Giter Site home page Giter Site logo

sanha / nemo Goto Github PK

View Code? Open in Web Editor NEW

This project forked from snuspl/nemo

0.0 2.0 0.0 21.46 MB

Nemo: A flexible data processing system

Home Page: https://snuspl.github.io/nemo/

License: Apache License 2.0

Shell 0.36% Python 1.68% Java 97.96%

nemo's Introduction

Nemo

Build Status

A Data Processing System for Flexible Employment With Different Deployment Characteristics.

Online Documentation

Details about Nemo and its development can be found in:

Nemo prerequisites and setup

Prerequisites

  • Java 8
  • Maven
  • YARN settings
  • Protobuf 2.5.0
    • On Ubuntu 14.04 LTS and its point releases:

      sudo apt-get install protobuf-compiler
    • On Ubuntu 16.04 LTS and its point releases:

      sudo add-apt-repository ppa:snuspl/protobuf-250
      sudo apt update
      sudo apt install protobuf-compiler=2.5.0-9xenial1
    • On macOS:

      brew tap homebrew/versions
      brew install [email protected]
    • Or build from source:

    • To check for a successful installation of version 2.5.0, run protoc --version

Installing Nemo

  • Run all tests and install: mvn clean install -T 2C
  • Run only unit tests and install: mvn clean install -DskipITs -T 2C

Running Beam applications

Running an external Beam application

  • Use run_external_app.sh instead of run.sh
  • Set the first argument the path to the external Beam application jar
./bin/run_external_app.sh \
    `pwd`/nemo_app/target/bd17f-1.0-SNAPSHOT.jar \
    -job_id mapreduce \
    -executor_json `pwd`/examples/resources/sample_executor_resources.json \
    -user_main MapReduce \
    -user_args "`pwd`/mr_input_data `pwd`/nemo_output/output_data"

Configurable options

  • -job_id: ID of the Beam job
  • -user_main: Canonical name of the Beam application
  • -user_args: Arguments that the Beam application accepts
  • -optimization_policy: Canonical name of the optimization policy to apply to a job DAG in Nemo Compiler
  • -deploy_mode: yarn is supported(default value is local)

Examples

## MapReduce example
./bin/run.sh \
	-job_id mr_default \
	-executor_json `pwd`/examples/resources/sample_executor_resources.json \
	-optimization_policy edu.snu.nemo.compiler.optimizer.policy.DefaultPolicy \
	-user_main edu.snu.nemo.examples.beam.MapReduce \
	-user_args "`pwd`/examples/resources/sample_input_mr `pwd`/examples/resources/sample_output_mr"

## YARN cluster example
./bin/run.sh \
	-deploy_mode yarn \
  	-job_id mr_pado \
	-executor_json `pwd`/examples/resources/sample_executor_resources.json \
  	-user_main edu.snu.nemo.examples.beam.MapReduce \
  	-optimization_policy edu.snu.nemo.compiler.optimizer.policy.PadoPolicy \
  	-user_args "hdfs://v-m:9000/sample_input_mr hdfs://v-m:9000/sample_output_mr"

Resource Configuration

-executor_json command line option can be used to provide a path to the JSON file that describes resource configuration for executors.

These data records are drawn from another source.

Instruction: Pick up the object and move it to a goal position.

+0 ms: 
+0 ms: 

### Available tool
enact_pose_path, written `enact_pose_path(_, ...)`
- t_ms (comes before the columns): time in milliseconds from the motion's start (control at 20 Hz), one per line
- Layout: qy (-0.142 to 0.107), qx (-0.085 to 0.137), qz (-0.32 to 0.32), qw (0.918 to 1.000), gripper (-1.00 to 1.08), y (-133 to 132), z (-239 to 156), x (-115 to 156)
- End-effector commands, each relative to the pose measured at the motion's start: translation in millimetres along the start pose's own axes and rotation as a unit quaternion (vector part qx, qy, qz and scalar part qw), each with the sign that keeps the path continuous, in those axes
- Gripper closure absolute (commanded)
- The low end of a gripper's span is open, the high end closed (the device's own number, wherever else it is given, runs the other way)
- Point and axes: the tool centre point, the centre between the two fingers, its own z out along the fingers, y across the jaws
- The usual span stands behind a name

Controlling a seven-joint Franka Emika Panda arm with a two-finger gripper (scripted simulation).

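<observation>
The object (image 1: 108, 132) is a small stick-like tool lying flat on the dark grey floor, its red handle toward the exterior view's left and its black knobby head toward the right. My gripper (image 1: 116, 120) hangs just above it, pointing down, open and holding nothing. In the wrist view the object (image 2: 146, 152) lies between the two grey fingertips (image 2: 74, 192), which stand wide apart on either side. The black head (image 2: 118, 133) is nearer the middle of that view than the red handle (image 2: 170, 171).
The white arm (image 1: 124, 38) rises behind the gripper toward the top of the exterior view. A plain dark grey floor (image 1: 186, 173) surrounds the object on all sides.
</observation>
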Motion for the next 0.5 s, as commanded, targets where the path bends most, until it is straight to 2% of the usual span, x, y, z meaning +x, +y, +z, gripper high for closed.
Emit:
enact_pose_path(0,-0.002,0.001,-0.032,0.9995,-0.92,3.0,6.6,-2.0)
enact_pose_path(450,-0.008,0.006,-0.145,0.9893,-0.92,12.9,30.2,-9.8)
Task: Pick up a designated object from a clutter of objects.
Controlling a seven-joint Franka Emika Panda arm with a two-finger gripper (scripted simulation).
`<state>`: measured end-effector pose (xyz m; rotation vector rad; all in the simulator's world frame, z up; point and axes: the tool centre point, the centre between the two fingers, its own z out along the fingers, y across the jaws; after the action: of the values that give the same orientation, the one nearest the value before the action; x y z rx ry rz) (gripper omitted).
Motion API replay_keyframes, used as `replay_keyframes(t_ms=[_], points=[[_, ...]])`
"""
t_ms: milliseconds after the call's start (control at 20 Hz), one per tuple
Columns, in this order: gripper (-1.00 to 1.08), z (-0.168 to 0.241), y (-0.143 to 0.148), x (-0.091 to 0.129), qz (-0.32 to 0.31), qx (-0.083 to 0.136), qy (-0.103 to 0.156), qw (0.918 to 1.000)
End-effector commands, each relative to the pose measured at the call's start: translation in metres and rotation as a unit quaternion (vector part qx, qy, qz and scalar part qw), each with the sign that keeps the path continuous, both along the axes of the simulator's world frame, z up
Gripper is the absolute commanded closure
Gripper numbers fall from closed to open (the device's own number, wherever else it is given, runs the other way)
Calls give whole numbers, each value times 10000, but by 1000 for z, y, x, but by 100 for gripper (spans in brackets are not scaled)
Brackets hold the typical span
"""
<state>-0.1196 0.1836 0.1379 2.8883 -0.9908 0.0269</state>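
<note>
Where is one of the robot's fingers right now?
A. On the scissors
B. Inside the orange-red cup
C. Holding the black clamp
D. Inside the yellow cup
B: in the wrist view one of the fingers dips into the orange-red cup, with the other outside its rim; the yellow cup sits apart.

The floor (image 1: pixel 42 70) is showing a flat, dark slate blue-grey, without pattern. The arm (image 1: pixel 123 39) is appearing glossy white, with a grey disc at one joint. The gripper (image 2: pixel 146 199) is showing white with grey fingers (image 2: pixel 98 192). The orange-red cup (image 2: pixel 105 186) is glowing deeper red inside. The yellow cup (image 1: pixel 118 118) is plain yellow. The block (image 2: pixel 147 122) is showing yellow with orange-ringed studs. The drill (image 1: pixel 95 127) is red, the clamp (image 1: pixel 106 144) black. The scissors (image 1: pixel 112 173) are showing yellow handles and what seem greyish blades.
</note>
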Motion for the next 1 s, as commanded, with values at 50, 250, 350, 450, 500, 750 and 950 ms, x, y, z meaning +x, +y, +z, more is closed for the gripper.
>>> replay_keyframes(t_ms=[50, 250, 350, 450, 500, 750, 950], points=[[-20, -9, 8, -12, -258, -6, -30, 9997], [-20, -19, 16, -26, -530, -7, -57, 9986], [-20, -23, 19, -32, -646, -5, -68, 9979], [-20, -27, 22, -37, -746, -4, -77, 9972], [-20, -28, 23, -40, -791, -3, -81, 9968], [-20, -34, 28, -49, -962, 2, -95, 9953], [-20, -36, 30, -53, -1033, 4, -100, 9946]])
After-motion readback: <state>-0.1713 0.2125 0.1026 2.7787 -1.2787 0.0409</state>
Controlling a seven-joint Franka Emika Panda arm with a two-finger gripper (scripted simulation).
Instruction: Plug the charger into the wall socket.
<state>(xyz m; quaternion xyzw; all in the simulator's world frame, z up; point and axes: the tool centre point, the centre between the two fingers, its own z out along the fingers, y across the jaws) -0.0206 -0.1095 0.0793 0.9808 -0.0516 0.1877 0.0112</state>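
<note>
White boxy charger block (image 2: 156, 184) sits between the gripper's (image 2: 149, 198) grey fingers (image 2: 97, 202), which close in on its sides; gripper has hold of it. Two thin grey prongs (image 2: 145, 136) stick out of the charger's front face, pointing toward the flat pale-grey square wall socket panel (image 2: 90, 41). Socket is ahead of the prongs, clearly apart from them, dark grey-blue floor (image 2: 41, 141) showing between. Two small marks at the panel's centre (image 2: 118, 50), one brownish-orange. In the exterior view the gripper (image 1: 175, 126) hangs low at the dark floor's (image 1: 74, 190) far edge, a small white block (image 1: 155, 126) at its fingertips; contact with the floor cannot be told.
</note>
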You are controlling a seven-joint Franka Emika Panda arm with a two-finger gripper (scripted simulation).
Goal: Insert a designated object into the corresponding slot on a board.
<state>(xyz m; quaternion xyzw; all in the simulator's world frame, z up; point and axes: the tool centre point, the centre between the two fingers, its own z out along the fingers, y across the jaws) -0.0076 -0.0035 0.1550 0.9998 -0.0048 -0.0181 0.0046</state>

Its default value is config/default.json, which initializes one of each Transient, Reserved, and Compute executor, each of which has one core and 1024MB memory.

Configurable options

  • num (optional): Number of containers. Default value is 1
  • type: Three container types are supported:
    • Transient : Containers that store eviction-prone resources. When batch jobs use idle resources in Transient containers, they can be arbitrarily evicted when latency-critical jobs attempt to use the resources.
    • Reserved : Containers that store eviction-free resources. Reserved containers are used to reliably store intermediate data which have high eviction cost.
    • Compute : Containers that are mainly used for computation.
  • memory_mb: Memory size in MB
  • capacity: Number of TaskGroups that can be run in an executor. Set this value to be the same as the number of CPU cores of the container.

Examples

[
  {
    "num": 12,
    "type": "Transient",
    "memory_mb": 1024,
    "capacity": 4
  },
  {
    "type": "Reserved",
    "memory_mb": 1024,
    "capacity": 2
  }
]

This example configuration specifies

  • 12 transient containers with 4 cores and 1024MB memory each
  • 1 reserved container with 2 cores and 1024MB memory

Monitoring your job using web UI

Nemo Compiler and Engine can store JSON representation of intermediate DAGs.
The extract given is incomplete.